• _Material supplied_
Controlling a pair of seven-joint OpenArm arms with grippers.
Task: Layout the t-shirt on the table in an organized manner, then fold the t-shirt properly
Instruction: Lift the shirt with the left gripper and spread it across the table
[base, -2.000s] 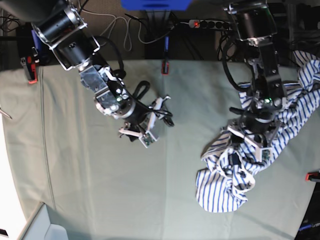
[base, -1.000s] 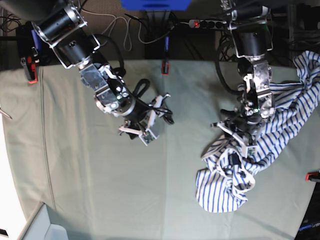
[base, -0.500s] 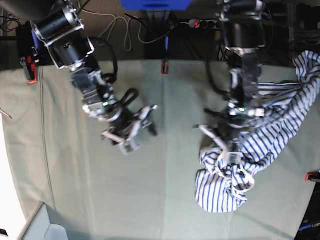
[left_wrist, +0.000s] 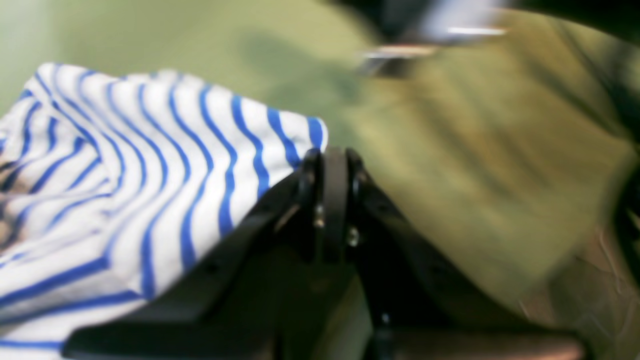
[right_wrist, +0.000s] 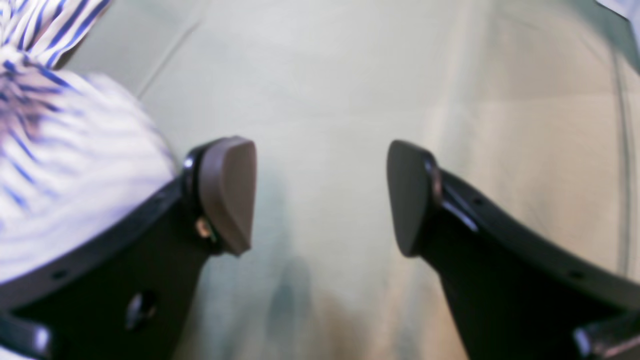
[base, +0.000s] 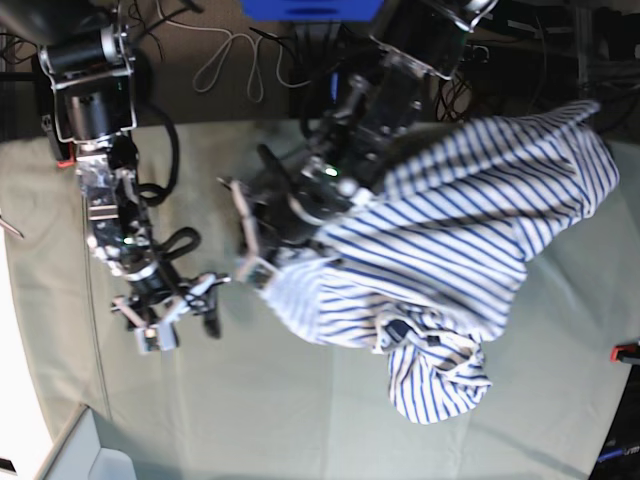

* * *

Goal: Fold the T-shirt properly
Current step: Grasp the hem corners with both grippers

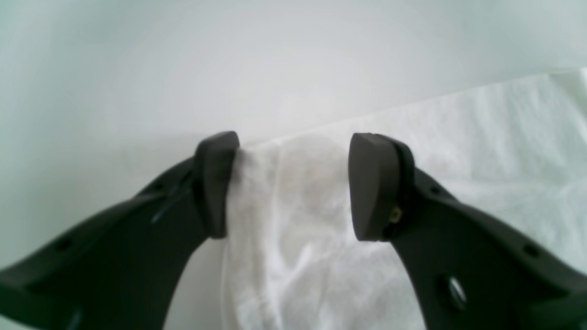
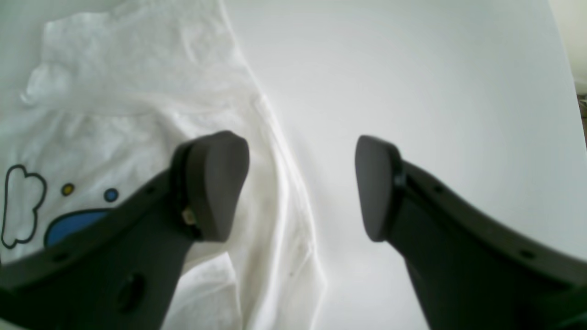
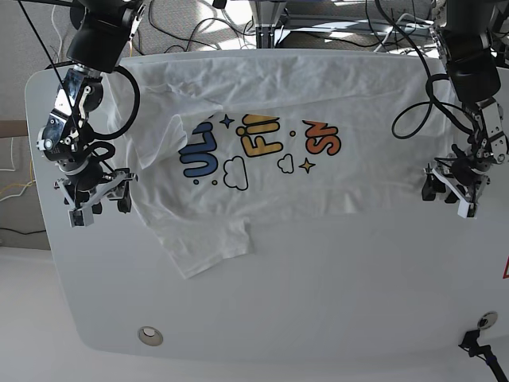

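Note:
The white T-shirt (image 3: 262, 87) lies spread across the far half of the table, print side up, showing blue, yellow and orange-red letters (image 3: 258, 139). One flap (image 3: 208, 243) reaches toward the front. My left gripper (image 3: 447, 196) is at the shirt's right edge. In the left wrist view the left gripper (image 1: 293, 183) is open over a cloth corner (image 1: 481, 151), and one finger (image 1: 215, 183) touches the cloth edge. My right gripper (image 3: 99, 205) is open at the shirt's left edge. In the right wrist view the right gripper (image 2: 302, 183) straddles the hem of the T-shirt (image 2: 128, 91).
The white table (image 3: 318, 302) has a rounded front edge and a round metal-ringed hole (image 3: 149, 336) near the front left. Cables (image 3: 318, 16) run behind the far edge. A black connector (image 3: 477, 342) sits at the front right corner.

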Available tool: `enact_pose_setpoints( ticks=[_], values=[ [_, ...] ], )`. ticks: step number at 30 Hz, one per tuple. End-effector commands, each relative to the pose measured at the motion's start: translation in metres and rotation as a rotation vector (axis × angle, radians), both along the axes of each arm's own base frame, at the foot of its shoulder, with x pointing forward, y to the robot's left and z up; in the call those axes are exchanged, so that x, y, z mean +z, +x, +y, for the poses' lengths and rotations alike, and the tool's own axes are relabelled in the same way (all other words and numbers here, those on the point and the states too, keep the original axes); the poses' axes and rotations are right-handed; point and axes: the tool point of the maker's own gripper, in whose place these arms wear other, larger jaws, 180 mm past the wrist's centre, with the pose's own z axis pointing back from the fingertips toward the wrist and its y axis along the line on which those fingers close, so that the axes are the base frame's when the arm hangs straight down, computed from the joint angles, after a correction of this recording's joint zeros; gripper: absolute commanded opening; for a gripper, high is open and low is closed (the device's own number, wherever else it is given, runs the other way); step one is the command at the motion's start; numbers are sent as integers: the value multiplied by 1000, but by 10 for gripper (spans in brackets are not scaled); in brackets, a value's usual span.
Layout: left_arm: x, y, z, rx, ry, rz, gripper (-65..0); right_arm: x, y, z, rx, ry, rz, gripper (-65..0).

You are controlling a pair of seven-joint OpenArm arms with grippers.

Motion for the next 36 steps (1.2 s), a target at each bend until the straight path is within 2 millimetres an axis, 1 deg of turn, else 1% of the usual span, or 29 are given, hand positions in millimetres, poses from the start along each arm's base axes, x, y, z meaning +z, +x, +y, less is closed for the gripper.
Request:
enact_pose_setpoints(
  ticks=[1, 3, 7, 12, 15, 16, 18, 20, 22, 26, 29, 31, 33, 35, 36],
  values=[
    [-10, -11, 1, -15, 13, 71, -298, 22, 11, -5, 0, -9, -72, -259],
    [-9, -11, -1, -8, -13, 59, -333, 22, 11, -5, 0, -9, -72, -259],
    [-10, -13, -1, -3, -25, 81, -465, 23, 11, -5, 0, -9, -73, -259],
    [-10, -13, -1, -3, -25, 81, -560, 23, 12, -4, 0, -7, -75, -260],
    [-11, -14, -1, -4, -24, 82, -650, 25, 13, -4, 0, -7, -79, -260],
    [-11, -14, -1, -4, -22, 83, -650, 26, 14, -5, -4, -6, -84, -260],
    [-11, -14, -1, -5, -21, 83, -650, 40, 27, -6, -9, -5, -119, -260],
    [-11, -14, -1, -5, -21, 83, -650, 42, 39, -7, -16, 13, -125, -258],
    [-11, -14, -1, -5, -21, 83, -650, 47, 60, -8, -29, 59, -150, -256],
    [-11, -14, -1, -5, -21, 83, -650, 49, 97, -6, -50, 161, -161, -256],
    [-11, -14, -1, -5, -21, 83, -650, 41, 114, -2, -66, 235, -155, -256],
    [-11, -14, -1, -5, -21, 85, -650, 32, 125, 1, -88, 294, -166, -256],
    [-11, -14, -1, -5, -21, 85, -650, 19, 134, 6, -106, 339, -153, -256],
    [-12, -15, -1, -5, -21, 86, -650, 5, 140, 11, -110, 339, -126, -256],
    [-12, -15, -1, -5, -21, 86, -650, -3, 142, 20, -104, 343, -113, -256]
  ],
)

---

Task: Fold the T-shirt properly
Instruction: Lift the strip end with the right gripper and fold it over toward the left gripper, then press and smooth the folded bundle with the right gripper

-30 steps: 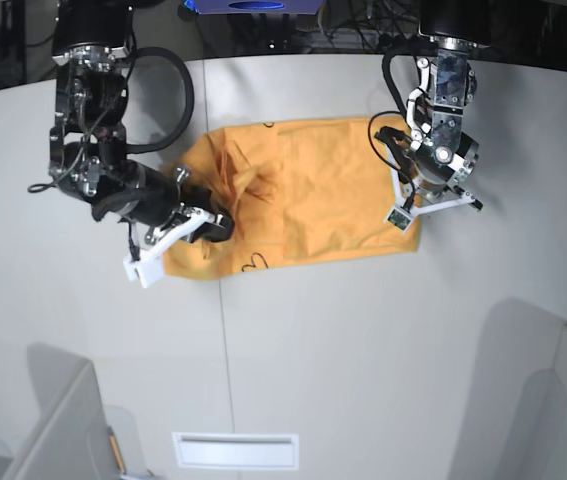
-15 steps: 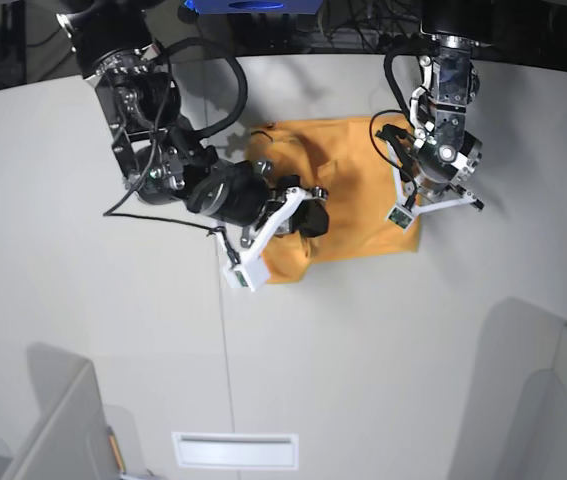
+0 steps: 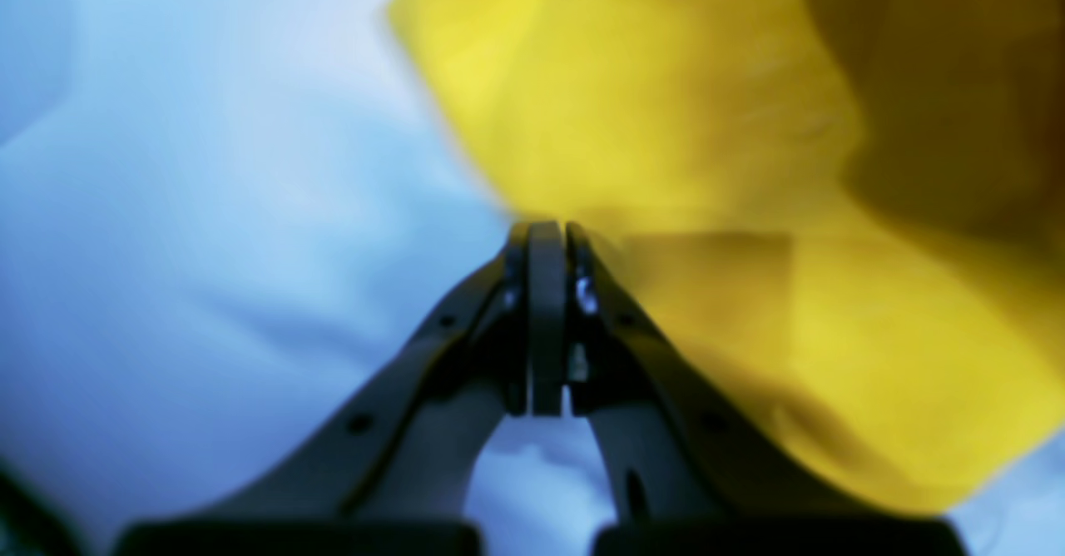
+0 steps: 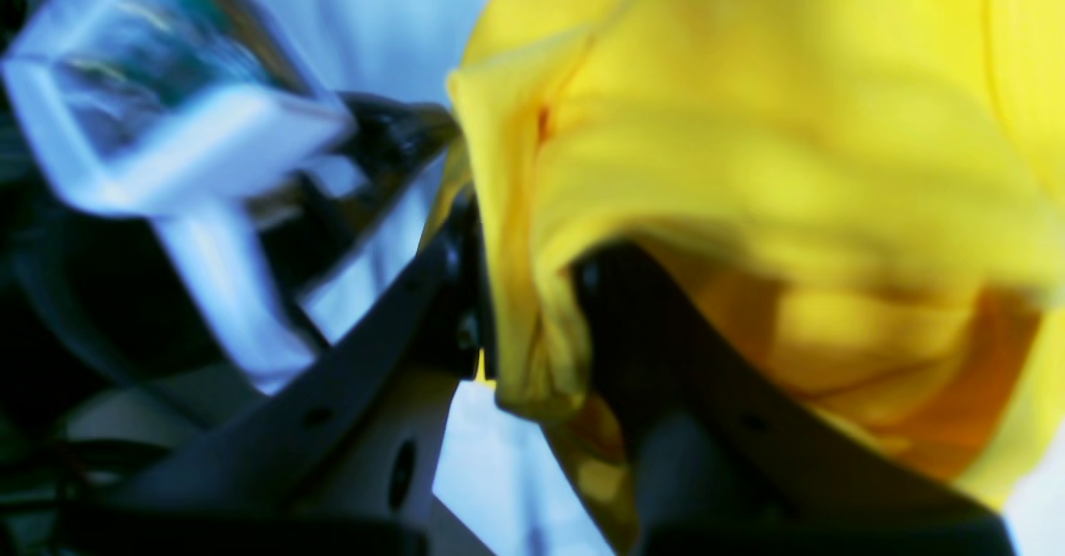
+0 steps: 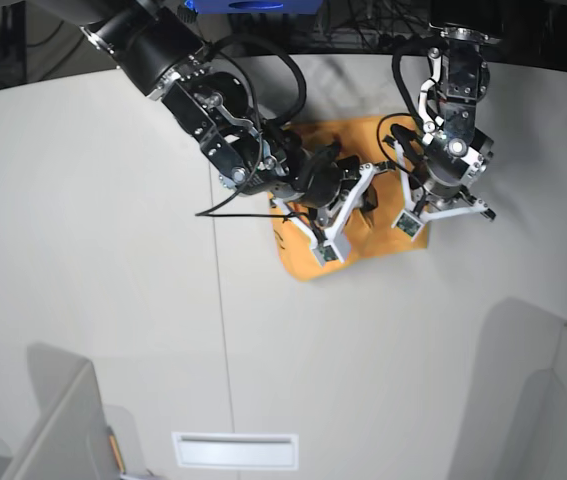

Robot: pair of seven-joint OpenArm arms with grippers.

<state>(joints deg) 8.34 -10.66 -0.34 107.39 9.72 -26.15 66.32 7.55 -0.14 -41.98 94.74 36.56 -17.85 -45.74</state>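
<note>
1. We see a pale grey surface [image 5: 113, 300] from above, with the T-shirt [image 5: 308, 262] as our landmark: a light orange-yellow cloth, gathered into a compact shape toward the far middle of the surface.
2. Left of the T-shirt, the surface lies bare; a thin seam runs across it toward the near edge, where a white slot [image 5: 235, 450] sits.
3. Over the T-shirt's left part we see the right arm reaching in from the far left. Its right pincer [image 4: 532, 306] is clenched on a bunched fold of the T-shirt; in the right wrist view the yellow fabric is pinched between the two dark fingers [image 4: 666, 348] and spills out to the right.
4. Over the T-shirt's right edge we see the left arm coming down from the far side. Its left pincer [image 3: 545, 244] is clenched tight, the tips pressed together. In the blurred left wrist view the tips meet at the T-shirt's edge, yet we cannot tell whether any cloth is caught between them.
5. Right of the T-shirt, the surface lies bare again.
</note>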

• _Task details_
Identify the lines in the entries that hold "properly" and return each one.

• _Exercise result_
Task: Layout the t-shirt on the table in an organized manner, then fold the t-shirt properly
Goal: Fold the T-shirt properly
Task: Fold the T-shirt properly

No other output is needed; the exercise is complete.